Reading rec: Jo Walton’s Tooth and Claw (2003)

The last two reading recs have been shorter stuff, so I thought I’d change it up a bit with Jo Walton’s Tooth and Claw.

Now, to preface this: I loved dragons as a kid. Devoured everything to do with dragons. (This was how I ran across Dragon’s Egg, coincidentally.) But I got a bit burnt out on dragons as an adult: when you’ve read 100 dragon stories, you’ve read them all. So it goes.

Jo Walton's Tooth and Claw (2003)Then a couple years ago I ran across mention of Jo Walton’s Tooth and Claw, and I was baffled by its description: a Victorian novel in the style of Anthony Trollope, set in a world populated by dragons.

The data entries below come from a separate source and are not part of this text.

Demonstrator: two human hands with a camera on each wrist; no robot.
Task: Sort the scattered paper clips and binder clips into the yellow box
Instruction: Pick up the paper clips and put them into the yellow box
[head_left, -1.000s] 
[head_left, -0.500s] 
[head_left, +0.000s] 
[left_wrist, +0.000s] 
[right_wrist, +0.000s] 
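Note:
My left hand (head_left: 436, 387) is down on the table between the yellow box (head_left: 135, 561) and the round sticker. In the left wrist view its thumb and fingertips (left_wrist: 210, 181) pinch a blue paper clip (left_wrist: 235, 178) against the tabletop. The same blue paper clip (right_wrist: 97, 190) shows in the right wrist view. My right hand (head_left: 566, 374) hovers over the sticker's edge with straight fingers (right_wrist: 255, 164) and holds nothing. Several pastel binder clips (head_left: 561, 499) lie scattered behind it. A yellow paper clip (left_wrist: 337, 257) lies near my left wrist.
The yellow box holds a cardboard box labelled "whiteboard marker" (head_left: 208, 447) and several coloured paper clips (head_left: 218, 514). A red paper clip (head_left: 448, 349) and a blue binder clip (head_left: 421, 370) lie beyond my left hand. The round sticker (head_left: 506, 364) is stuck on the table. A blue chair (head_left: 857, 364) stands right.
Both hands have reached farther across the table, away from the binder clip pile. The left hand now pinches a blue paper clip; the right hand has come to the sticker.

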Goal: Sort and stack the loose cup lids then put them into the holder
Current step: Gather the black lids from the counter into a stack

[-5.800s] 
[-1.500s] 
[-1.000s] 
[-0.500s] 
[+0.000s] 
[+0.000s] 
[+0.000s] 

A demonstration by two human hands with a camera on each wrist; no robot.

Yes, this is (as many others have described it) Pride and Prejudice with dragons.1 Even though I had left behind my years of incessant consumption of all things dragon related, I could not resist this unique story.

The world of Tooth and Claw is so titillatingly familiar to those who have read any Victorian novel. The dragons have a civilized society, based on status attained through class, money, arranged marriage, etc. The female dragons are expected to be demure and act like proper ladies dragonesses, while the male dragons seek their fortune through civilized professions, such as law, or settle down into intellectual pursuits via the priesthood. In this world, a dragon’s hoard, as well as his body, is divided upon death: this sets the central struggle for the novel when a dead patriarch’s son-in-law takes more of his share of the inheritance. Soon the novel tumbles into a quibbling family, a court case for the wronged inheritor, and a young dragon searching for love in spite of the restrictive society she was born into.

In one of the book’s blurbs, Walton is quoted as saying Tooth and Claw is “the result of wondering what a world would be like if the axioms of the sentimental Victorian novel were inescapable laws of biology.” Through mixing some of the stereotypical “facts” of dragon existence with the ridiculous Victorian setting, Walton creates a unique, enjoyable gem of a story. If you like dragons, or like Victorian novels, Tooth and Claw might be a book for you. Actually, even if you do not like Victorian novels—I don’t much care for them—this might still be the book for you. Walton’s world-building and characters are just that good.

1. I must note that Tooth and Claw was written in 2003, before 2009’s Pride and Prejudice and Zombies and the craze it spawned with adding monsters to other classical stories, such as Sense and Sensibility and Sea Monsters and Android Karenina. Tooth and Claw is a wholly originally story, while those novels are reimaginings.